* Requirement:
The result should be an exact copy of the data, free of pictures.

* Input data:
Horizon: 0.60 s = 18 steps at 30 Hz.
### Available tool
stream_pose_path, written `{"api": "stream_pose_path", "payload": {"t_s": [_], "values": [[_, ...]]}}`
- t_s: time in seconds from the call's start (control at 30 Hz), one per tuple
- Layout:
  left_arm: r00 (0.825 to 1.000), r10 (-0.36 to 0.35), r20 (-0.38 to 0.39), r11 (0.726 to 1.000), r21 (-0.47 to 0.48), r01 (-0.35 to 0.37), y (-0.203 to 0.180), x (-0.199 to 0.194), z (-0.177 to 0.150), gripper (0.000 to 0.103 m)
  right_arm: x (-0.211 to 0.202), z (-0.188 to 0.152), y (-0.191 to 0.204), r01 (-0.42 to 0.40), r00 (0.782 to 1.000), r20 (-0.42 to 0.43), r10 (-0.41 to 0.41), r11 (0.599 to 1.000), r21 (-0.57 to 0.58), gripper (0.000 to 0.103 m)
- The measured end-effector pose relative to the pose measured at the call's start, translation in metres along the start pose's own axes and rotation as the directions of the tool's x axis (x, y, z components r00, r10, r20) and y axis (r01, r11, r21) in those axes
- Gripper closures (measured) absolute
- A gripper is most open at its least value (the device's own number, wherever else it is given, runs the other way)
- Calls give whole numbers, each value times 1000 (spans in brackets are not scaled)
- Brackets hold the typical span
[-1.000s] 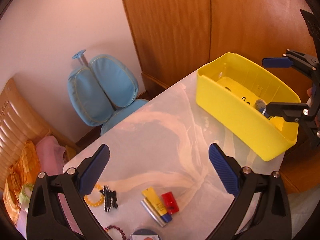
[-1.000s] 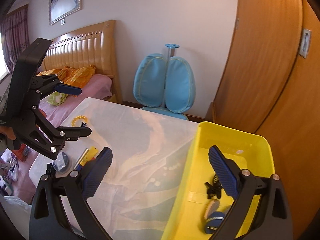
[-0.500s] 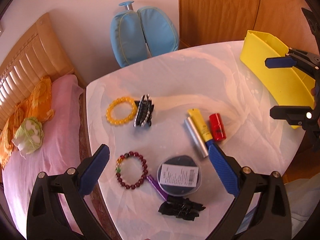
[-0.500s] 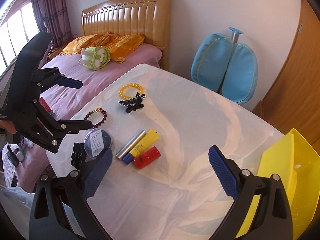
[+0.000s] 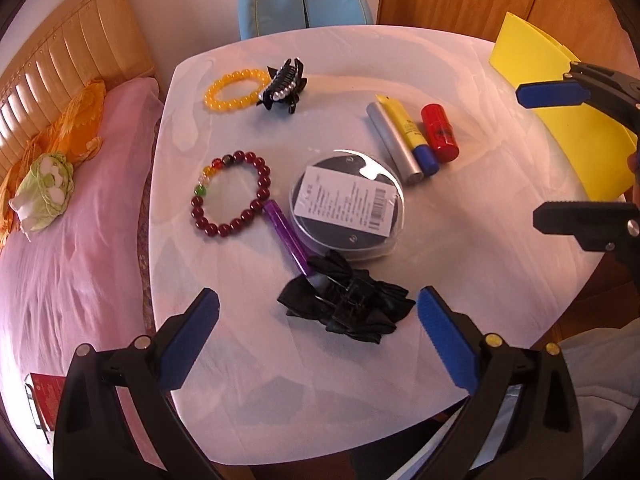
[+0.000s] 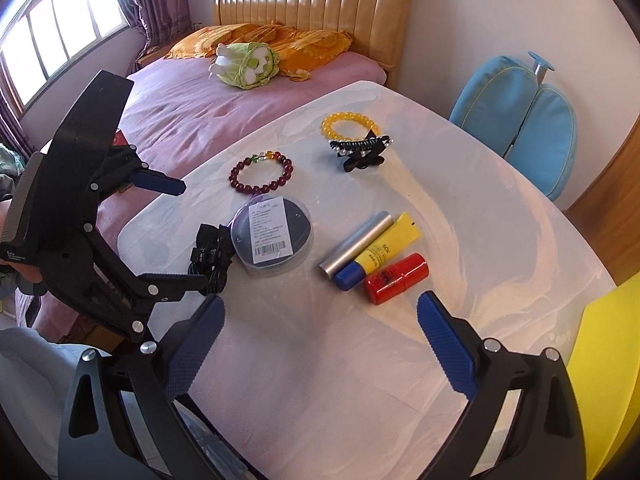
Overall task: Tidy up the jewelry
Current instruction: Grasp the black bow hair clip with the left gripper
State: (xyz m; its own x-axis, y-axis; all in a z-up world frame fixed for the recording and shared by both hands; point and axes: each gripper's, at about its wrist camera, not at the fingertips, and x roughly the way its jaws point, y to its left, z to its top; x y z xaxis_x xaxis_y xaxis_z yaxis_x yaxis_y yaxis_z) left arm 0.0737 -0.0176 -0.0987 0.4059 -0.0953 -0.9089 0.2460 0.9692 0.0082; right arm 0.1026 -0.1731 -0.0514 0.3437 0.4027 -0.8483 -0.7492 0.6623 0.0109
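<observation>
On the white table (image 5: pixel 400 380) lie a dark red bead bracelet (image 5: pixel 232 196) (image 6: pixel 261 175), a yellow bead bracelet (image 5: pixel 234 89) (image 6: pixel 351 126), a black pearl hair claw (image 5: pixel 285 86) (image 6: pixel 362 150), a black bow clip (image 5: pixel 348 304) (image 6: pixel 210 258) and a purple stick (image 5: pixel 286 236). My left gripper (image 5: pixel 318 328) (image 6: pixel 176 232) is open and empty just above the bow clip. My right gripper (image 6: pixel 318 344) (image 5: pixel 560 152) is open and empty, over the table near the yellow bin (image 5: pixel 568 116) (image 6: pixel 604 380).
A round clear case with a label (image 5: pixel 346 204) (image 6: pixel 272 236) sits mid-table. A silver tube (image 5: pixel 394 140), a yellow-blue tube (image 5: pixel 406 132) and a red tube (image 5: pixel 440 132) lie beside it. A blue chair (image 6: pixel 520 116) stands behind the table, a pink bed (image 6: pixel 224 100) to the left.
Both grippers swung away from the yellow bin toward the left part of the table. The left one came down close over the black bow clip. Both stayed open.
</observation>
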Motion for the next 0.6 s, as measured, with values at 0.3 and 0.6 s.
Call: {"api": "stream_pose_path", "payload": {"t_s": [0.3,0.6], "values": [[1000,1,-8,1000,0,-1,-26,11,-7,29,-6,-12,-5,16,1000,-4,-16,999,29,5],[1000,-24,2,1000,7,24,-23,7,-4,73,-12,-22,-13,26,1000,-8,-25,998,56,5]]}}
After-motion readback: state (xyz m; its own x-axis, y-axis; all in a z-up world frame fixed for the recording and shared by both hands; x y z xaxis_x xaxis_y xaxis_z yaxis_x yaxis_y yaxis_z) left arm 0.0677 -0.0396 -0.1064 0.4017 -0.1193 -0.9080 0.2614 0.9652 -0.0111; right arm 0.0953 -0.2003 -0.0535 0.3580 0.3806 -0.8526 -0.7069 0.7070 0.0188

* Solution below:
Horizon: 0.60 s = 18 steps at 30 Hz.
### Available tool
stream_pose_path, written `{"api": "stream_pose_path", "payload": {"t_s": [_], "values": [[_, ...]]}}`
- t_s: time in seconds from the call's start (control at 30 Hz), one per tuple
- Layout:
  left_arm: r00 (0.825 to 1.000), r10 (-0.36 to 0.35), r20 (-0.38 to 0.39), r11 (0.726 to 1.000), r21 (-0.47 to 0.48), r01 (-0.35 to 0.37), y (-0.203 to 0.180), x (-0.199 to 0.194), z (-0.177 to 0.150), gripper (0.000 to 0.103 m)
  right_arm: x (-0.211 to 0.202), z (-0.188 to 0.152), y (-0.191 to 0.204), r01 (-0.42 to 0.40), r00 (0.782 to 1.000), r20 (-0.42 to 0.43), r10 (-0.41 to 0.41), r11 (0.599 to 1.000), r21 (-0.57 to 0.58), gripper (0.000 to 0.103 m)
- The measured end-effector pose relative to the pose measured at the call's start, translation in metres along the start pose's own axes and rotation as the directions of the tool's x axis (x, y, z components r00, r10, r20) and y axis (r01, r11, r21) in those axes
- Gripper closures (measured) absolute
- A gripper is most open at its least value (the device's own number, wherever else it is given, runs the other way)
- Calls give whole numbers, each value times 1000 (spans in brackets are not scaled)
- Brackets hold the typical span
[-1.000s] 
[-1.000s] 
[-0.500s] 
[-0.500s] 
[+0.000s] 
[+0.000s] 
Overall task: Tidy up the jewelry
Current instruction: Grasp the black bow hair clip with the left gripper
State: (xyz m; its own x-axis, y-axis; all in a z-up world frame fixed for the recording and shared by both hands; point and axes: each gripper's, at about its wrist camera, not at the fingertips, and x roughly the way its jaws point, y to its left, z to its top; x y z xaxis_x xaxis_y xaxis_z yaxis_x yaxis_y yaxis_z) left arm 0.0737 -0.0176 -0.0987 0.4059 -0.0953 -0.9089 0.2460 0.9692 0.0082; right arm 0.1026 -0.1731 -0.0514 0.3437 0.4027 -0.8483 -0.7492 0.6623 0.0109
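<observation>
On the white table (image 5: pixel 400 380) lie a dark red bead bracelet (image 5: pixel 232 196) (image 6: pixel 261 175), a yellow bead bracelet (image 5: pixel 234 89) (image 6: pixel 351 126), a black pearl hair claw (image 5: pixel 285 86) (image 6: pixel 362 150), a black bow clip (image 5: pixel 348 304) (image 6: pixel 210 258) and a purple stick (image 5: pixel 286 236). My left gripper (image 5: pixel 318 328) (image 6: pixel 176 232) is open and empty just above the bow clip. My right gripper (image 6: pixel 318 344) (image 5: pixel 560 152) is open and empty, over the table near the yellow bin (image 5: pixel 568 116) (image 6: pixel 604 380).
A round clear case with a label (image 5: pixel 346 204) (image 6: pixel 272 236) sits mid-table. A silver tube (image 5: pixel 394 140), a yellow-blue tube (image 5: pixel 406 132) and a red tube (image 5: pixel 440 132) lie beside it. A blue chair (image 6: pixel 520 116) stands behind the table, a pink bed (image 6: pixel 224 100) to the left.
Both grippers swung away from the yellow bin toward the left part of the table. The left one came down close over the black bow clip. Both stayed open.
</observation>
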Motion for the next 0.6 s, as measured, with values at 0.3 and 0.6 s.
Call: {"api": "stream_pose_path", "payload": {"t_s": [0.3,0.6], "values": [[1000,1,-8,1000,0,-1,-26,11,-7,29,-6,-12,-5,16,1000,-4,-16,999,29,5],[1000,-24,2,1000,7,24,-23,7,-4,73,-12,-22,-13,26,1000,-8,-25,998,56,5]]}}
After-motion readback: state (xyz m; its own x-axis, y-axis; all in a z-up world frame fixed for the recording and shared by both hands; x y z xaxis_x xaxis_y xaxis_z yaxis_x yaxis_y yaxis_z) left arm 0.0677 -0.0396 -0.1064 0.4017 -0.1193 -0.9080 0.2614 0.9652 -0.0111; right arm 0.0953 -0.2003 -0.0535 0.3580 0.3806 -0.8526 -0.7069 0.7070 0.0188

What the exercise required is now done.